— TASK DIRECTIONS —
Please produce an exact copy of only the lines from the one with "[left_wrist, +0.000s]" through the last one of the material, without pictures.

— DATASET EXTRACT —
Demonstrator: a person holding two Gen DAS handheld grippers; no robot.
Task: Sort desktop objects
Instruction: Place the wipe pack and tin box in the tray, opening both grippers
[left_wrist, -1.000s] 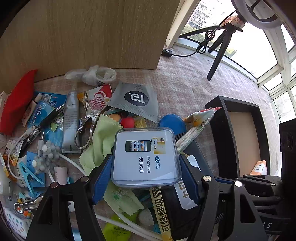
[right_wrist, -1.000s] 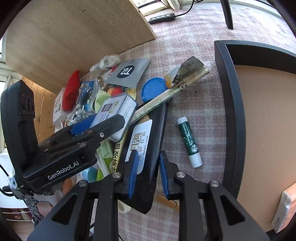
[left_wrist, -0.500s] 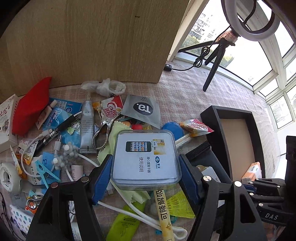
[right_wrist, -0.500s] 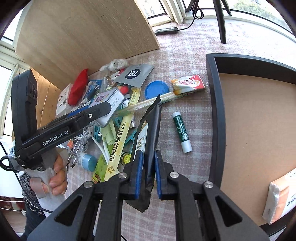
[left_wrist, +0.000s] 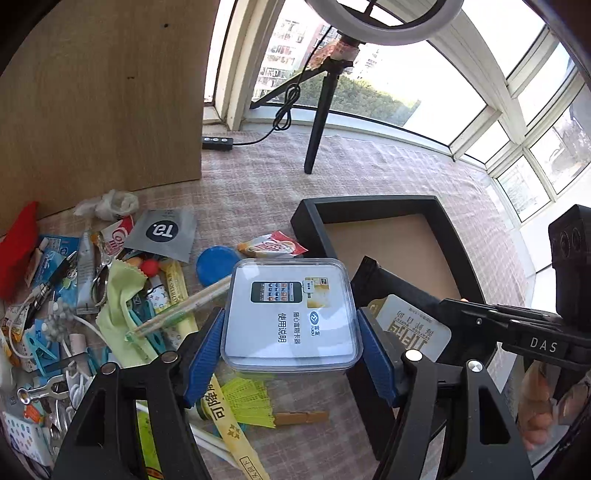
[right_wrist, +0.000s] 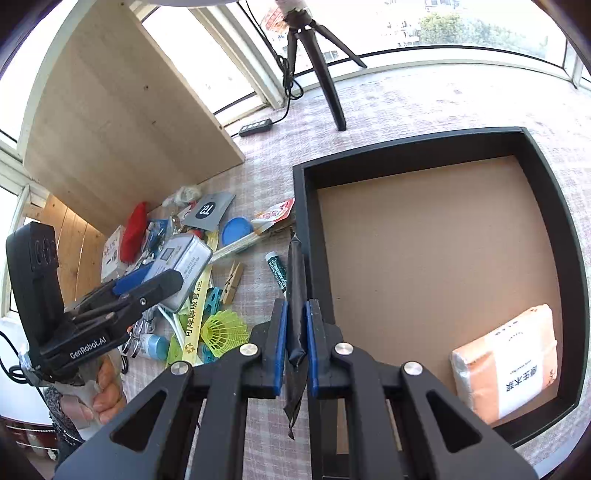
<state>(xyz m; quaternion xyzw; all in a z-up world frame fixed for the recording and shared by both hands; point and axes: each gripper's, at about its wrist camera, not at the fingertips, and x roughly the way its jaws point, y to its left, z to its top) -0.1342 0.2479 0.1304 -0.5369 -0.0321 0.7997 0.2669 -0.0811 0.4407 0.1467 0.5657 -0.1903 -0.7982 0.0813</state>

— TASK ANSWER —
[left_wrist, +0.000s] 
[right_wrist, +0.000s] 
<state>(xyz m; quaternion xyzw; all in a z-up world frame fixed for the recording and shared by both hands; point and axes: each gripper's, at about its wrist camera, not at the fingertips, and x roughly the way its jaws point, y to its left, z to its top) -0.1342 0.2479 0.1304 -0.5369 -0.0321 0.7997 0.2669 -0.0811 0.4407 0.1467 0.5657 -0.1903 -0.7982 0.0813</state>

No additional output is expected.